**WORK INSTRUCTIONS**
Please repeat the lines below exactly. Begin with the line containing "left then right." and go on through the line containing "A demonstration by".
########################################
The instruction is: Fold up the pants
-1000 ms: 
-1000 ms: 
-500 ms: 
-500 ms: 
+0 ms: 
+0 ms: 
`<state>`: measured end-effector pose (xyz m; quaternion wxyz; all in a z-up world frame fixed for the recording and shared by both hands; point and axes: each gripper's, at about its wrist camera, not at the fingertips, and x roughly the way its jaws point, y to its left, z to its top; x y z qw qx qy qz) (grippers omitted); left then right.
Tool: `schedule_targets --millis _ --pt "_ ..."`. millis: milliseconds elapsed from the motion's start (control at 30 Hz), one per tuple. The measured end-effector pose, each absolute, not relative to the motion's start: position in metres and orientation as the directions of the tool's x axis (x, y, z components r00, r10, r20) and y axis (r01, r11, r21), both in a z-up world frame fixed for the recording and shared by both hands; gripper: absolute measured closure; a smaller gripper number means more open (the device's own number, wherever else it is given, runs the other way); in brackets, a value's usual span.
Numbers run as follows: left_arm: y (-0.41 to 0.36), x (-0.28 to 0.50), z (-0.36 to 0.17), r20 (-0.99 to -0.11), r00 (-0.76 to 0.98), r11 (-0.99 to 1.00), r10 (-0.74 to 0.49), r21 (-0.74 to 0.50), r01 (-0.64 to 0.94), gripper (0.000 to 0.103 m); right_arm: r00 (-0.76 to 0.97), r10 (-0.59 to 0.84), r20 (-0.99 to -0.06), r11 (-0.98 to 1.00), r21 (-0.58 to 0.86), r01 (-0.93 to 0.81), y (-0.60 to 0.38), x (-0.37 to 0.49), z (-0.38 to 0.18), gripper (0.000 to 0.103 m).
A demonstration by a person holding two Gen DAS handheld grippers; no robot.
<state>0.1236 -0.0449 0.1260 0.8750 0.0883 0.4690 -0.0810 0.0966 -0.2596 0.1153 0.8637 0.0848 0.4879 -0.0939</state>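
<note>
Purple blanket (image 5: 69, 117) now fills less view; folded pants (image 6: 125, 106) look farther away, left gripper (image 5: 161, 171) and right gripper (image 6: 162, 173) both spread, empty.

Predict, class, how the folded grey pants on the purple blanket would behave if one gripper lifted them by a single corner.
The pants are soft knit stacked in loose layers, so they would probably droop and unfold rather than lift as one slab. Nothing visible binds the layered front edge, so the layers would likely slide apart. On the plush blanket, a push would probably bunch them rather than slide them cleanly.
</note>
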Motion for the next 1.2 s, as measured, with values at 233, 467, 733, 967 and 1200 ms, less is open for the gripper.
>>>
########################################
**FINISHED EXERCISE**
`<state>`: measured end-effector pose (xyz m; quaternion wxyz; all in a z-up world frame fixed for the recording and shared by both hands; point and axes: each gripper's, at about its wrist camera, not at the fingertips, and x roughly the way its jaws point, y to its left, z to its top; x y z qw qx qy qz) (grippers omitted); left then right.
Tool: `schedule_targets --millis _ --pt "_ ..."`. millis: milliseconds elapsed from the motion's start (control at 30 Hz), one per tuple. The measured end-effector pose, each absolute, not relative to the motion's start: position in metres and orientation as the directions of the tool's x axis (x, y, z components r00, r10, r20) and y axis (r01, r11, r21), both in a z-up world frame fixed for the recording and shared by both hands; gripper: absolute measured closure; a smaller gripper number means more open (the device's own number, wherever else it is given, runs the other way); in brackets, a value's usual span.
Numbers run as follows: left_arm: y (-0.41 to 0.36), x (-0.28 to 0.50), z (-0.36 to 0.17), r20 (-0.99 to -0.11), r00 (-0.76 to 0.98), r11 (-0.99 to 1.00), r10 (-0.74 to 0.49), r21 (-0.74 to 0.50), r01 (-0.64 to 0.94), gripper (0.000 to 0.103 m); right_arm: r00 (-0.76 to 0.97), r10 (-0.59 to 0.84), r20 (-0.99 to -0.06), r11 (-0.98 to 1.00), r21 (-0.58 to 0.86), r01 (-0.93 to 0.81), y (-0.60 to 0.38), x (-0.37 to 0.49), z (-0.38 to 0.18), gripper (0.000 to 0.103 m).
A demonstration by a person holding two Gen DAS handheld grippers; no robot.

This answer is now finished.